- **Data excerpt**

* * * * * * *

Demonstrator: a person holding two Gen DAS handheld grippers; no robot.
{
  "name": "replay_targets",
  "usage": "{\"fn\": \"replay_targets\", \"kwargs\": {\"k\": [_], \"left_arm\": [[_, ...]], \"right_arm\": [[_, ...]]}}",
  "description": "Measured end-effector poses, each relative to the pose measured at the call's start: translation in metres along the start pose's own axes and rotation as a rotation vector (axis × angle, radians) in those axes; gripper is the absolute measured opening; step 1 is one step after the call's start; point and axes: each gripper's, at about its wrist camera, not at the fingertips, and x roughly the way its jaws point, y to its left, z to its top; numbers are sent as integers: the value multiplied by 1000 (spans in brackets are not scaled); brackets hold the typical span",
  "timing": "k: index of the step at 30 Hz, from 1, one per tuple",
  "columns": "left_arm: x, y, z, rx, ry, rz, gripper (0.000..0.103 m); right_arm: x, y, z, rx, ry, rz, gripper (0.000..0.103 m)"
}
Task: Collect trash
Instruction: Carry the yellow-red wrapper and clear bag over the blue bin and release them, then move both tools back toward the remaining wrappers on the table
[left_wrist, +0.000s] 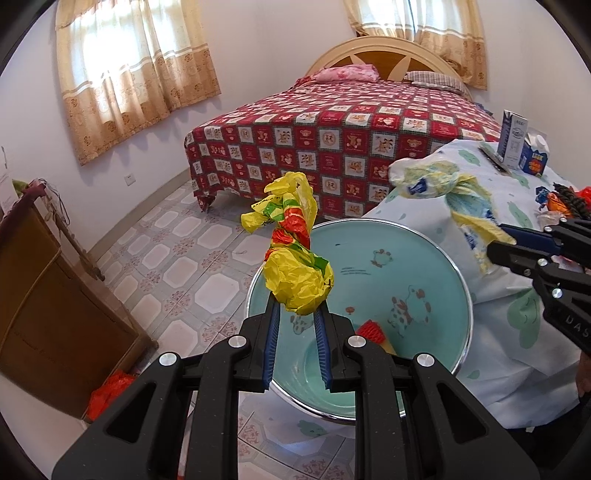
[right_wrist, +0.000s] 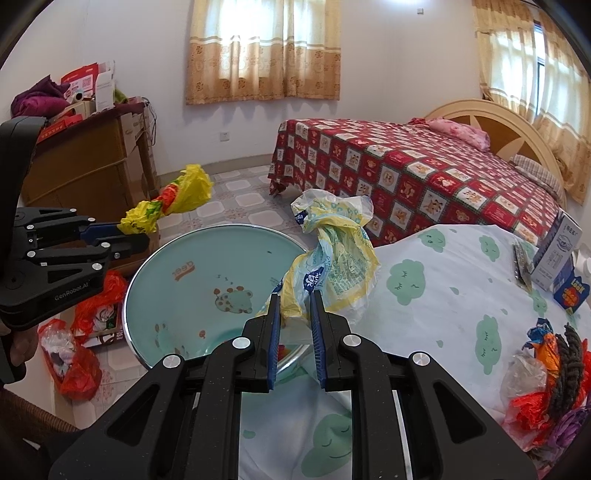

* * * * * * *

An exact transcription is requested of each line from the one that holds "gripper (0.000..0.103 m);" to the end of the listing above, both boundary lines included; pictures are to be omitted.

  "columns": "left_arm: x, y, z, rx, ry, rz, gripper (0.000..0.103 m); right_arm: x, y, z, rx, ry, rz, gripper (0.000..0.103 m)"
}
Task: Collect trash
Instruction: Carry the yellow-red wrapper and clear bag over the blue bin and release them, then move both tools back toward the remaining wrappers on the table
[left_wrist, +0.000s] 
[right_wrist, +0.000s] 

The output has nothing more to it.